What you should do: Reproduce only the stretch of entries below that begins at the first line and ends at the line holding "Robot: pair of".
----
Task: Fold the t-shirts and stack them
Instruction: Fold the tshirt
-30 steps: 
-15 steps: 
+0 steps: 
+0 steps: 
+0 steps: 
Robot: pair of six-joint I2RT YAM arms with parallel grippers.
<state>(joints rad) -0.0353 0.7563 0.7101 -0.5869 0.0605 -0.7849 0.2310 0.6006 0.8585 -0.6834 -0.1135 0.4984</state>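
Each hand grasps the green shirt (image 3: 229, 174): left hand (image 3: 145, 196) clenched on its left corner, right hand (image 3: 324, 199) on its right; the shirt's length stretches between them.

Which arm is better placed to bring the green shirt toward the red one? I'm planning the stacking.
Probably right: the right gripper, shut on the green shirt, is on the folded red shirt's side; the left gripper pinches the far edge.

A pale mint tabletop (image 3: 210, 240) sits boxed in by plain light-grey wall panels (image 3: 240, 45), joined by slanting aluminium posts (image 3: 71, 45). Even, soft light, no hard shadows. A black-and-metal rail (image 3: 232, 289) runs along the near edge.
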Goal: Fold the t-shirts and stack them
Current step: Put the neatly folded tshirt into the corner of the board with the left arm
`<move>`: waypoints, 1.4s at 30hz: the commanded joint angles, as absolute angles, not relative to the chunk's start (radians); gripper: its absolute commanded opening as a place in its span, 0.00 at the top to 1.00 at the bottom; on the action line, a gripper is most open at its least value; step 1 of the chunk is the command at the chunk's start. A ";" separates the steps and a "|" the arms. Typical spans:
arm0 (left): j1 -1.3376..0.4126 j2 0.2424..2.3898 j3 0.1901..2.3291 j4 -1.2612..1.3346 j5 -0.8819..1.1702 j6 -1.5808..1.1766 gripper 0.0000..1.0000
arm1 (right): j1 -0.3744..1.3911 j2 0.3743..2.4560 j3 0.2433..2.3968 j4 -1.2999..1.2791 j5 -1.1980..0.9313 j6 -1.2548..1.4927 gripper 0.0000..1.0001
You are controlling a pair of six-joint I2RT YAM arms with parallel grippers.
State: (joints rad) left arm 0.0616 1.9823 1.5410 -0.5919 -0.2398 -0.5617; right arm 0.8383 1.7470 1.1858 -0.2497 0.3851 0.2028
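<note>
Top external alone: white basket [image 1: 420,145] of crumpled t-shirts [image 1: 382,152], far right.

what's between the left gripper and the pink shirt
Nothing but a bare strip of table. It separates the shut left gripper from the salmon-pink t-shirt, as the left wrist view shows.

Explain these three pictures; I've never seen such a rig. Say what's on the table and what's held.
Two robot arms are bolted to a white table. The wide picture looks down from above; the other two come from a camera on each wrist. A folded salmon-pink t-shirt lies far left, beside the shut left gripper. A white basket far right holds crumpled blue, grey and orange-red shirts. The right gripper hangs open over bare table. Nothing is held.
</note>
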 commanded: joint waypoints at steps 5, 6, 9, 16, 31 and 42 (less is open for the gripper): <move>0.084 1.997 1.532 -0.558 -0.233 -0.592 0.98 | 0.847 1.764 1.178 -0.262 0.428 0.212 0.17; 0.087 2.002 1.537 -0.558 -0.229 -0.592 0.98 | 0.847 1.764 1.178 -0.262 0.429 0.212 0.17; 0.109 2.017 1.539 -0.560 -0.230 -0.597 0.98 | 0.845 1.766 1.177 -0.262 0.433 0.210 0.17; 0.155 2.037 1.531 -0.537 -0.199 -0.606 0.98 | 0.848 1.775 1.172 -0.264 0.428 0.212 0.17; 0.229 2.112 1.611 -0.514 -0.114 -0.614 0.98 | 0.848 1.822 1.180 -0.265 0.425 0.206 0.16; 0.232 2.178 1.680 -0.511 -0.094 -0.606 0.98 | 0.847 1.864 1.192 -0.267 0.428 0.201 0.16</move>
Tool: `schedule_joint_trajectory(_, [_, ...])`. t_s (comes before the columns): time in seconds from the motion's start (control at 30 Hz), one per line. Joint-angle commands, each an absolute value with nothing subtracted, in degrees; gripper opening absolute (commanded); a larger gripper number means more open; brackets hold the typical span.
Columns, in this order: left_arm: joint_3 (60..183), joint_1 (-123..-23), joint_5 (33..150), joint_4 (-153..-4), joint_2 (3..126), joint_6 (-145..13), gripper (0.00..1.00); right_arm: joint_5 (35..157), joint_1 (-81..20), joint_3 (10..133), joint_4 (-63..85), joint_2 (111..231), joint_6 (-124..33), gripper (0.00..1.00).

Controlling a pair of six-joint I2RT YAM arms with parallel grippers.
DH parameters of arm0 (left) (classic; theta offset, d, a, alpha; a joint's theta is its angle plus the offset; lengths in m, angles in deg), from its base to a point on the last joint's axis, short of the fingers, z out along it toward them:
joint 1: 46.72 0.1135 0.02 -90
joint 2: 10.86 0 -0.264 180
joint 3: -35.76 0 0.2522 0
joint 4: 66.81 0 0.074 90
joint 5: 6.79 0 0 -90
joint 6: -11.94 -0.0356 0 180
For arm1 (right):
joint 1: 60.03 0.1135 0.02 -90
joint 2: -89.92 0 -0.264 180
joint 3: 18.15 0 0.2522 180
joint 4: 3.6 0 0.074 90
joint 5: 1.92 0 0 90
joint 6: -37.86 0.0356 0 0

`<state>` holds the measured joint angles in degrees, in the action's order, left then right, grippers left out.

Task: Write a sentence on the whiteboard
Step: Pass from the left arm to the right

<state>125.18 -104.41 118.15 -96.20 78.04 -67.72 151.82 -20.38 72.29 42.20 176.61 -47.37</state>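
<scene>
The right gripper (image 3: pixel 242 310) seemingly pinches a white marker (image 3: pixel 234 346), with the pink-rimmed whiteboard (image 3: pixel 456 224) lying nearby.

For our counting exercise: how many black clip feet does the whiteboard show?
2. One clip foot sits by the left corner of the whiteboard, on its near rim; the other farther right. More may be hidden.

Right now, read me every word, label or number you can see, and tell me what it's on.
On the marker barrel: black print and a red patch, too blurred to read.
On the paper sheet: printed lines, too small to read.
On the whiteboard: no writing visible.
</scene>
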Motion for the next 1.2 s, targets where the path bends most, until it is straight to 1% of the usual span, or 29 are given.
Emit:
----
Answer box:
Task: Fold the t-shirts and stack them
Instruction: Fold the tshirt
-30 steps: 
-15 steps: 
+0 steps: 
+0 steps: 
+0 steps: 
Robot: pair of six-joint I2RT YAM arms with parallel grippers.

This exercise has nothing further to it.